ABOUT THIS TASK:
Start to finish, return the listing below exactly, pictures excluded.

DATASET EXCERPT:
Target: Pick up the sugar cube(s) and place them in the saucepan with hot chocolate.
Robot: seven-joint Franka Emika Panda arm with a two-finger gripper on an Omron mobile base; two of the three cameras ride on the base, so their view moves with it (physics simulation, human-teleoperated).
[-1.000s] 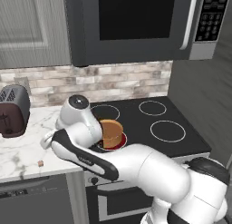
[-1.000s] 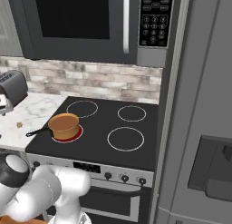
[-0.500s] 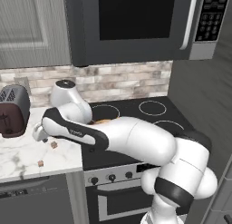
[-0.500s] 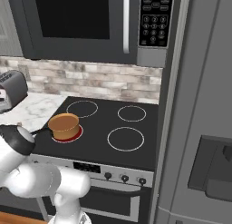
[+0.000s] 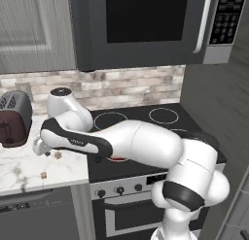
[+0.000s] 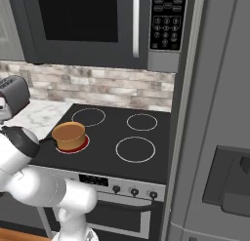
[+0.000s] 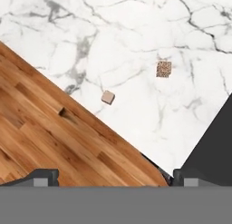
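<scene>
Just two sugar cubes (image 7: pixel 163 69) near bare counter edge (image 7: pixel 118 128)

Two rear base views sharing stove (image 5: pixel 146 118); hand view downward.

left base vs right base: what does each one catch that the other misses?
Left base: two sugar cubes on the marble, one near the arm's wrist and one near the counter's front edge.

Right base: the saucepan on the glowing front-left burner, and the fridge beside the stove.

Both: the toaster, the stove's black top, the microwave and the brick backsplash.
</scene>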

REPLY TO THE EXERCISE:
Target: Pick up the sugar cube(s) and place them in the saucepan with hot chocolate.
Robot: seven-joint Franka Emika Panda arm with a two-finger gripper on an Omron mobile base; two of the three cameras ride on the base, so their view moves with it (physics simulation, human-teleoperated).
[-1.000s] 
[-1.000s] 
[-0.500s] 
[-0.500s] 
[+0.000s] 
[+0.000s] 
[+0.000s] 
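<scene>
Just two sugar cubes (image 7: pixel 163 69) near bare counter edge (image 7: pixel 118 128)

Two rear base views sharing stove (image 5: pixel 146 118); hand view downward.

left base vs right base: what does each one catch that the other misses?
Left base: two sugar cubes on the marble, one near the arm's wrist and one near the counter's front edge.

Right base: the saucepan on the glowing front-left burner, and the fridge beside the stove.

Both: the toaster, the stove's black top, the microwave and the brick backsplash.
</scene>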

What was requested is fully covered by this answer.